By Benny Westcott
Of The New Era/Lebanon Local
The Partnership for Community Health, which includes health departments from Linn, Benton and Lincoln counties, outlined health-related area statistics and sought community input during a meeting May 17 at the Jim Riggs Community Center in Sweet Home.
Benton County Health Department epidemiologist Johnna Peters, who oversaw the session, reported that Linn County had lower primary-care physician and dentist rates than the state’s 2020 levels: 10 primary-care providers to Oregon’s 16 per 10,000 people, and 4 dentists per 10,000 to the state’s six.
Additionally, 14 regional service areas, including Sweet Home and Lebanon, had five fewer mental-health care providers per 10,000 in 2021. None existed in Alsea, Blodgett, Monroe and Scio, she said.
On the plus side, she continued, only 7% of county residents lacked health insurance coverage in 2021, below the state’s 9% figure.
Peters also spoke to matters concerning regional access to healthy, affordable food. She said that 1 in 8 area residents experienced food insecurity in 2020, a higher rate than in the state. That same year, 1 in five 5 Linn County residents used Supplemental Nutrition Assistance Program, or SNAP, benefits.
Only 2 of 10 people lived within a half-mile of a grocery store in 2019, lower than the region’s 3.5 per 10. Limited transportation options and distance reduced access to nutritious food, the report noted.
The report also outlined regional mental health and suicide data.
More than 1 in 5 county residents were diagnosed with depression in 2020, it reported, adding that mental health in adolescents and children has worsened during the COVID-19 pandemic.
One-fourth of Linn County’s eighth graders reported bullying incidents in 2019, with 2 of 5 11th-graders experiencing sadness or hopelessness on a near-daily basis for two weeks that year. Peters noted that mental health had a significant impact on overall health and was influenced by emotional, psychological and social factors.
The percentage of 11th-graders in the region who reported misusing prescription drugs was higher than the state’s 2019 average. Some 1 in 5 11th-graders reported using alcohol in 2019, and 1 in 4 11th-graders reported using e-cigarettes that same year.
The suicide rate in Linn County in 2020 was 16 people per 100,000, more than the 12 per 100,000 recorded in Benton but just half of the 32 per 100,000 in Lincoln. Its drug-overdose death count was twice that of Benton’s in 2019, with 18 deaths, and higher than Lincoln’s 13.

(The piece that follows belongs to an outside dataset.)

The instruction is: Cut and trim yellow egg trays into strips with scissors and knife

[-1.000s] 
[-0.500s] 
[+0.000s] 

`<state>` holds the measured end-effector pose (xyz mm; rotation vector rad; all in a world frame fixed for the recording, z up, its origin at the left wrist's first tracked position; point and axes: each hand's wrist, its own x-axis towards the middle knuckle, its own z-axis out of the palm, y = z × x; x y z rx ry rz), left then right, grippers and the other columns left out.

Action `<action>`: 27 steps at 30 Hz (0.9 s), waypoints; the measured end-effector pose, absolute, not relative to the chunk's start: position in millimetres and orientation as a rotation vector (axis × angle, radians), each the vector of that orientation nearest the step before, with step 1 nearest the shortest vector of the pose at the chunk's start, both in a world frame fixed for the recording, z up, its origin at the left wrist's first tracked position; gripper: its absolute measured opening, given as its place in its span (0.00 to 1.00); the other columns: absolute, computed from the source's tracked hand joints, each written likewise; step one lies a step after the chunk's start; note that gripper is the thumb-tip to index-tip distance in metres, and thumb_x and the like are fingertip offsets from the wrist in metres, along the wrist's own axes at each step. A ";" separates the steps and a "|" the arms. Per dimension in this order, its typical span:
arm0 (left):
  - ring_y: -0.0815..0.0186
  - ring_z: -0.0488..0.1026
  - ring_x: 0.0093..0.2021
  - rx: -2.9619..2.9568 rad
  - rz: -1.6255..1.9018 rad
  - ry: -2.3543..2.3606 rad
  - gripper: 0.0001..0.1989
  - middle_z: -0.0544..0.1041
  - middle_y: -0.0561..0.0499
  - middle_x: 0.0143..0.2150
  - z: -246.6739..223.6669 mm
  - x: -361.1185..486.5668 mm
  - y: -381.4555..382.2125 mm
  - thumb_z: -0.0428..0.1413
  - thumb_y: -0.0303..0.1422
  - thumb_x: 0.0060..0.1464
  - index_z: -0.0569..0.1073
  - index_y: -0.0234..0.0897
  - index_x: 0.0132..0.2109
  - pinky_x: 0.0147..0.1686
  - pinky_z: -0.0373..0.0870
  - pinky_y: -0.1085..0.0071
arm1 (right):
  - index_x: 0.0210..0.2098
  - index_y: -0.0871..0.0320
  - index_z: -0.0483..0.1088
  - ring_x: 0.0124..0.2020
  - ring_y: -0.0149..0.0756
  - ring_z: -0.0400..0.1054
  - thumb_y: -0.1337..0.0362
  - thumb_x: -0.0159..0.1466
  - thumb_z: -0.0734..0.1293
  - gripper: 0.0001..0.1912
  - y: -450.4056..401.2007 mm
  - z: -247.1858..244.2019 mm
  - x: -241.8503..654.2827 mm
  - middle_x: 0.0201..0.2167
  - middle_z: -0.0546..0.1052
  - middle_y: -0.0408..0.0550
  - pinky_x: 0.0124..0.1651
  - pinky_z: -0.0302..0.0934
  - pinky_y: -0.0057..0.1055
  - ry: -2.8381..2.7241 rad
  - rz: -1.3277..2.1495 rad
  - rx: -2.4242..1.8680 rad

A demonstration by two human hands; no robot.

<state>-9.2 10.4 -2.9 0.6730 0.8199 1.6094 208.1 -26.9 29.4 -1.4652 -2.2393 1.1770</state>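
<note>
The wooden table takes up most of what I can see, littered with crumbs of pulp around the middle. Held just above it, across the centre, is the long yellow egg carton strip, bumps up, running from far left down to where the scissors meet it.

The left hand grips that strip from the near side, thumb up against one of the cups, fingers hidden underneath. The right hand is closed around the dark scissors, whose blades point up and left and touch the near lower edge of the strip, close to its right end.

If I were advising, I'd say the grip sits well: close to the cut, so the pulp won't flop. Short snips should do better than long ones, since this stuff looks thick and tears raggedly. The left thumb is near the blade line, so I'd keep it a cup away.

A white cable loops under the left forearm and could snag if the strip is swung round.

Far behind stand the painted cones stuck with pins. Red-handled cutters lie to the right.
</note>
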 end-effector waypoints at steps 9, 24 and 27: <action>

The report also examined homelessness, finding 277 such individuals in Linn County in 2019. The percentage of K-12 students in the county experiencing similar straits was 5% in 2019-20, with homelessness in terms of youth defined as lack of a fixed place of residence or a supervising parent or guardian.
Community Health Committee member Dick Knowles expressed doubts about that figure.
“When I met with the [Sweet Home] school district, nobody believes 5%,” he said. “It’s 8%, 10%, 12% easy.”
Peters agreed.
“We’ve had some feedback that the Oregon Department of Education may not be able to count all of the individuals,” she said.
According to the report, half of all rented households in the region experienced a housing burden in 2020, defined as paying more than 30% of its income on rent or mortgage, insurance and utilities, while one-quarter of owned households faced the same burden.
Ethnicities with the highest regional poverty rate in 2020 were Asians at 32%, followed by Black/African-American (25%), American Indian and Alaska native (20%), Hispanic/Latino (19%), white (14%) and native Hawaiian and other Pacific Islanders (11%). About 1 in 5 people living in poverty had a disability between 2016 and 2020, a rate commensurate with the state.
The report also analyzed issues surrounding pregnancy. Prenatal tobacco use averages one of every six county pregnancies, compared to one in 10 pregnancies in Benton. Use among individuals between 18 and 19 years old was higher in the region than in the state between 2011 and 2020.
Noting that teen pregnancy and childbearing have long-term social and economic costs on teen parents and their children, the report revealed that Linn County had higher teen (15-19 years old) pregnancy rates per 1,000 pregnancies than the state experienced in 2020, with 15 per 1,000 compared to 14 for the state. Benton County had only 5 per 1,000.